Akkadian and Sumerian are two long-extinct languages once spoken, in the millennia before the Common Era, in what is now called Iraq and historically known as Mesopotamia or Babylonia. Akkadian belonged to the Semitic family. Until recently, Sumerian was considered one of those rare tongues, like Basque, for which linguists were unable to find relatives at all. Since the 1970s, however, an impressive body of evidence has accumulated, linking it to the Dravidian languages of southern India, such as Tamil. We are told, then, that our shofar derives its name from the Sumerian word for a fallow deer. This may not seem like much of a problem to you, but having looked into it, I can assure you that it is. The fallow deer, Cervus dama, is a medium-sized ruminant, originally native to West Asia and the Mediterranean region of Europe, which stands about a meter high at the shoulder and has broad, palmate antlers. In a photograph, these look like two narrow branches that end in large, spiky leaves. You could make drummer's sticks from the branches and bone cymbals from the leaves, but I doubt whether you could make a shofar from either. How, then, did the segbar get to be the shofar's etymological ancestor?

My research suggests two possible answers, one taking us westward from Babylonia to ancient Palestine, the other eastward to India. The westward path is the simpler one. We have in biblical Hebrew the word tsafir, meaning a male goat. Since the horns of goats, as of rams, make excellent shofars, it seems logical to connect tsafir
with shofar; to derive both from Akkadian sapparu, and to assume that in the course of time and distance, as often happens when words age and change languages, the Sumerian-Akkadian word for "fallow deer" came to designate in Hebrew first a goat, then a goat's horn and then a ritually used ram's horn. Indeed it's even possible, as we shall see, that Sumerian segbar already meant "ram" in ancient Babylonia.

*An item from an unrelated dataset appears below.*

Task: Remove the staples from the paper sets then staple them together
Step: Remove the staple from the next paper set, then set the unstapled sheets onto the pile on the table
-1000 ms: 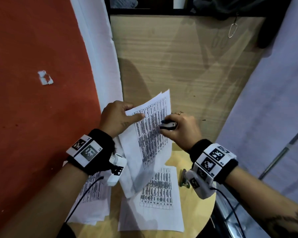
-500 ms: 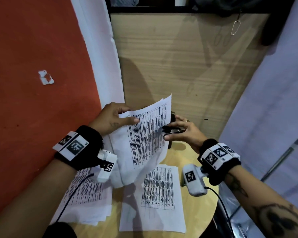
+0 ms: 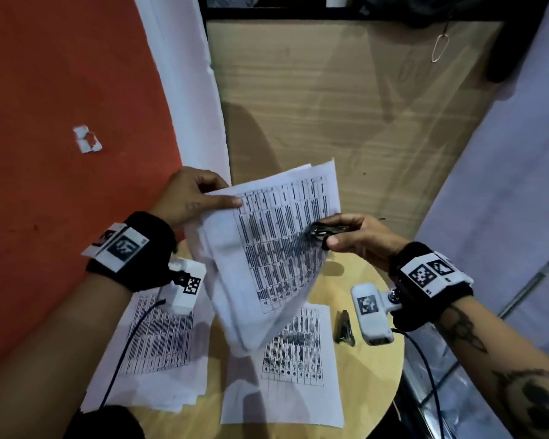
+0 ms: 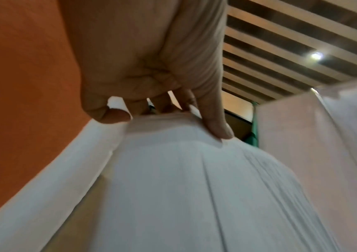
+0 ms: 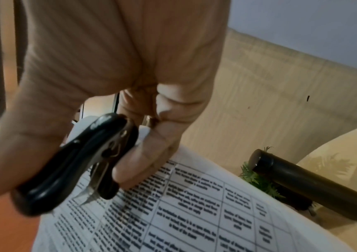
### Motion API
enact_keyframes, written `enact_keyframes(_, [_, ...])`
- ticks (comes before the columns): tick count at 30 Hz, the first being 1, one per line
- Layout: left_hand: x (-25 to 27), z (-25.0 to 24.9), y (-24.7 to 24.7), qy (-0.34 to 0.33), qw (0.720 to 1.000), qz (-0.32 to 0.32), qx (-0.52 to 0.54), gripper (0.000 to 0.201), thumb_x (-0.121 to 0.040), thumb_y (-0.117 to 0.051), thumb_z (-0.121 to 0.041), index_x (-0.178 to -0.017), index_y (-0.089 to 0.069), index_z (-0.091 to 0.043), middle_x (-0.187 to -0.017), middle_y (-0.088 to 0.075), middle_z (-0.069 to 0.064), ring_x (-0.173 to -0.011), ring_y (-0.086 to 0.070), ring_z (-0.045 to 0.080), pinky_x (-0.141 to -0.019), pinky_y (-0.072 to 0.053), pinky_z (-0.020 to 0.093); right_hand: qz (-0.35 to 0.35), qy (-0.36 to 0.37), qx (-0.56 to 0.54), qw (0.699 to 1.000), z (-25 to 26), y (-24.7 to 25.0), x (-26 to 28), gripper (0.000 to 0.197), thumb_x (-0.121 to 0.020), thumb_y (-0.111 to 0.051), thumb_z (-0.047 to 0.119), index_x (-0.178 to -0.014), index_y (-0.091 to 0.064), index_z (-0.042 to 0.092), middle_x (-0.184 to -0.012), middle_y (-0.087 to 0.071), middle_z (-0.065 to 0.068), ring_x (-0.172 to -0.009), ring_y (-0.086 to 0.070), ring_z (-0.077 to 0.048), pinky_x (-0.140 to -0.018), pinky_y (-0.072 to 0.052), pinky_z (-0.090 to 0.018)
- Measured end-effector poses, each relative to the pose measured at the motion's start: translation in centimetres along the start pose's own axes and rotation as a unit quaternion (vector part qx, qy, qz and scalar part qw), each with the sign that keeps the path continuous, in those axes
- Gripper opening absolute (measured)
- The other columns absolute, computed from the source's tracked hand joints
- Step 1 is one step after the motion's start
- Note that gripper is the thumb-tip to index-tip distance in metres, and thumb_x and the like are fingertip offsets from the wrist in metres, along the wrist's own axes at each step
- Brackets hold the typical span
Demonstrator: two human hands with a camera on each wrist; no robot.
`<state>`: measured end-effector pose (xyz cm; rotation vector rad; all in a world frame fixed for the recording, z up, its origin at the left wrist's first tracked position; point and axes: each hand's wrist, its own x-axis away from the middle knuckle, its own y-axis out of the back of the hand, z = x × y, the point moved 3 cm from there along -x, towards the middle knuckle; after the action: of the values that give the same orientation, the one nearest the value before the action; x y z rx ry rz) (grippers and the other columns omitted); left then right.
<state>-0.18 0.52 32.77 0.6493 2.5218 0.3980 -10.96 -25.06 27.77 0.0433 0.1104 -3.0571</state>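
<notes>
My left hand [image 3: 197, 198] pinches the top left corner of a set of printed sheets [image 3: 276, 248] and holds it up above the round table [image 3: 374, 369]. From below the same paper set [image 4: 194, 187] hangs from my left fingers [image 4: 214, 122]. My right hand [image 3: 355, 236] grips a black staple remover [image 3: 327, 231] at the set's right edge. Close up, the staple remover [image 5: 76, 165] sits between thumb and fingers with its metal claws just over the printed sheet [image 5: 183, 213]. Two more paper sets [image 3: 159, 346] [image 3: 295, 369] lie flat on the table.
A dark stapler [image 3: 344, 327] lies on the table under my right wrist. A black cylinder [image 5: 306, 184] with a bit of green plant [image 5: 257, 180] lies behind the paper. An orange wall [image 3: 61, 153] stands on the left and a wooden panel [image 3: 346, 106] behind.
My right hand has turned and drawn back to the paper's right edge with the remover. My left hand has tilted the set so the sheets lie flatter and more to the right.
</notes>
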Motion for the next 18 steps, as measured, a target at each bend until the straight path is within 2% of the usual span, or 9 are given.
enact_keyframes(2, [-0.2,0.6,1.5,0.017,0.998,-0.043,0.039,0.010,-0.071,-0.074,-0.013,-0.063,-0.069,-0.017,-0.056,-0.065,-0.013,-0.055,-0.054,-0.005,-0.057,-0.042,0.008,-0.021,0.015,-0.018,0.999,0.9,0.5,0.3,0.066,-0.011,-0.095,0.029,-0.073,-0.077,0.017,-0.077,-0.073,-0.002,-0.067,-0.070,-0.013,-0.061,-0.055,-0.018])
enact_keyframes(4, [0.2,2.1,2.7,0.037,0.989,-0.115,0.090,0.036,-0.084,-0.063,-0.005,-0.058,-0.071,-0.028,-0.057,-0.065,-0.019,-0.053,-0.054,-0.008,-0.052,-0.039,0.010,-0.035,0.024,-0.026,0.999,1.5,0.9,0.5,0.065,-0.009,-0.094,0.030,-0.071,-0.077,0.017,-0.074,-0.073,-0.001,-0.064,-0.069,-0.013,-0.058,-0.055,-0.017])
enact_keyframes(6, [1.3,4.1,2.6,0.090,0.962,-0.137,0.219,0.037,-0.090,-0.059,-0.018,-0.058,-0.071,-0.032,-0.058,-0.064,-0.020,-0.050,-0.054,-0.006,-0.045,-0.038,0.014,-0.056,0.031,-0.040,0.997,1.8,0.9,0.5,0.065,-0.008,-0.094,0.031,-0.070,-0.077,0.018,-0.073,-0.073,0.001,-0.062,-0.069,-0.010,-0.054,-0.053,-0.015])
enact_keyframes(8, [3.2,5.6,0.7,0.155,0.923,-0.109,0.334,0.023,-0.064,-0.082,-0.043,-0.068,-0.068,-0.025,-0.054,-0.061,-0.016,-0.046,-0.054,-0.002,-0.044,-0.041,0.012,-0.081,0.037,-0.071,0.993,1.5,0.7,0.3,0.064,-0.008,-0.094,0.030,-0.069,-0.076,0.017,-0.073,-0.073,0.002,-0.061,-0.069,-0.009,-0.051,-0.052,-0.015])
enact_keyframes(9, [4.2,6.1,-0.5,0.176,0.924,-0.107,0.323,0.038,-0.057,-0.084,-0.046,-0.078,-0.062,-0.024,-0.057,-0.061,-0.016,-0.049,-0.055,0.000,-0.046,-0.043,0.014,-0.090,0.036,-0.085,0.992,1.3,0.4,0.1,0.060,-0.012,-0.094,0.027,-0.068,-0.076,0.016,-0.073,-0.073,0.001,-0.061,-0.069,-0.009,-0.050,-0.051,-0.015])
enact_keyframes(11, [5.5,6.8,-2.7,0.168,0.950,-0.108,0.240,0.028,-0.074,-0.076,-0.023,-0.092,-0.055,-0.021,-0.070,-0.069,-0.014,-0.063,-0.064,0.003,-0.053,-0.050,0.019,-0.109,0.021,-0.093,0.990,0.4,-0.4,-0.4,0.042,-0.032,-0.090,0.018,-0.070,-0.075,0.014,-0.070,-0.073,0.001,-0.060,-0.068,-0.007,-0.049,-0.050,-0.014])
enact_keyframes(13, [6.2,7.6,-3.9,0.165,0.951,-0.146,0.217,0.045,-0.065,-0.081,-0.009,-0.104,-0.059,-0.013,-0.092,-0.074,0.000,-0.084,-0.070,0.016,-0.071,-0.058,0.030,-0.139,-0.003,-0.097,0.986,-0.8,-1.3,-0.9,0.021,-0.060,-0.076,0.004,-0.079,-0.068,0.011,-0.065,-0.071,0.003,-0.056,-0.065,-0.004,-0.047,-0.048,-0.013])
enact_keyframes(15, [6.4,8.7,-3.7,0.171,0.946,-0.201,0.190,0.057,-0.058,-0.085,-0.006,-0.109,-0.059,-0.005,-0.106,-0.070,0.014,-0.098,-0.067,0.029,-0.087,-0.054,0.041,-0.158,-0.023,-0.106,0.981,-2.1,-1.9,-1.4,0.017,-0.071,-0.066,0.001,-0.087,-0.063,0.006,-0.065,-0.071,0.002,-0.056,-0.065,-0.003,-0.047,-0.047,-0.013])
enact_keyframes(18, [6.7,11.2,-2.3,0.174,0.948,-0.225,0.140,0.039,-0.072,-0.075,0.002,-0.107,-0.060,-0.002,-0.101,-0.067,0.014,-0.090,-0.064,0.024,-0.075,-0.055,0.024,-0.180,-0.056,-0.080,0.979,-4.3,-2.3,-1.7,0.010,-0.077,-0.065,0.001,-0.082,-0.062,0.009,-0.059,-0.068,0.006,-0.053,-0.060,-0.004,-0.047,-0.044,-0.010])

Yet traveling eastward suggests another possibility, too. This has to do with Cervus unicolor, the sambar or sambur, a wild deer found widely in India and elsewhere in Asia. The sambar is a large animal, much bigger than the fallow deer, and it is likely that its name, traced to Sanskrit sambara, ultimately derives from, or is connected to, Sumerian segbar.

Does the sambar have horns suitable for shofars? Not at all. Its antlers are branched like the fallow deer's, though without the latter's palmate endings, and could not easily be turned into wind instruments. The sambar does have something else, though: a distinctive warning or distress call, described as an "alarming foghornlike noise," which is sounded upon the detection of predators. Its most dangerous Asian enemy is the tiger, and sambars are valuable aids, used by Asian safari guides, for locating tigers, since they most frequently voice their alarm when one is in sight.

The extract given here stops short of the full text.